Au fur et à mesure que les angiospermes sont devenus l'un des groupes mégadivers d'eucaryotes macroscopiques, ils ont forgé des écosystèmes modernes et favorisé l'évolution du biote terrestre existant. La répartition inégale des espèces entre les lignées suggère que la diversification, le processus qui détermine finalement la richesse en espèces, a agi différemment à travers l'évolution des angiospermes.

Magallon et al. Ils étudient comment les angiospermes sont devenus mégadivers en identifiant la localisation phylogénétique et temporelle des radiations exceptionnelles, en combinant la phylogénie de l'horloge moléculaire la plus densément calibrée à partir de fossiles avec un modèle bayésien qui identifie les changements de diversification entre les lignées évolutives et au fil du temps. Ils évaluent l'effet du nombre a priori de changements attendus dans l'arbre phylogénétique.
Majeurs des augmentations de diversification ont eu lieu sur 100 Ma, du Crétacé inférieur à la fin du Paléogène, et sont distribués à travers la phylogénie des angiospermes.
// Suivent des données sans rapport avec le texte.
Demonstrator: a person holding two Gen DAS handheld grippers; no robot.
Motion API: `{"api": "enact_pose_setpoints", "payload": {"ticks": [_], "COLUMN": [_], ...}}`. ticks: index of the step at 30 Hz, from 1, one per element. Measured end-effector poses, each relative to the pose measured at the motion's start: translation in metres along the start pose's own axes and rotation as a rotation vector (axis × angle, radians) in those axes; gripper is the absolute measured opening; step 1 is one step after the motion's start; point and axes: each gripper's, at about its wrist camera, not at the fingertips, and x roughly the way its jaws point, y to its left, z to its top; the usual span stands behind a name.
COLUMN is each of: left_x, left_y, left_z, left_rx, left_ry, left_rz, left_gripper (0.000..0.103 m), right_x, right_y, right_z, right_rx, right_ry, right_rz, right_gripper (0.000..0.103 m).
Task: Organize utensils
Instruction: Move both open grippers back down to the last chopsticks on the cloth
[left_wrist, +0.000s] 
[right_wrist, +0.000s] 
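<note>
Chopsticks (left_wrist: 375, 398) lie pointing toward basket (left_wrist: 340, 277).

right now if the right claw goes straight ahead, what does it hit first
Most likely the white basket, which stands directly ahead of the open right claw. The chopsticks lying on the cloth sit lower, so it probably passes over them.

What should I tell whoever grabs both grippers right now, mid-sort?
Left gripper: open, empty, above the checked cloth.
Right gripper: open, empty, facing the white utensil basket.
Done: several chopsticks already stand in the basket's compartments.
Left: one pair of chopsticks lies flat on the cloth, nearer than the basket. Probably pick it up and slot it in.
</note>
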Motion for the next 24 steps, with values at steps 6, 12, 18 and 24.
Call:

La trajectoire de diversification à long terme des angiospermes montre une variation de vitesse modérée, mais est sous-tendue par une spéciation et une extinction croissantes, et résulte de radiations et d'épuisements indépendants qui se chevauchent dans le temps dans les lignées de composants. Les identifiés diversification temporelle profonde les changements sont des indices pour l'identification des moteurs ultimes de la mégadiversité des angiospermes, qui impliquent probablement des interactions multivariées entre les traits intrinsèques et les forces extrinsèques.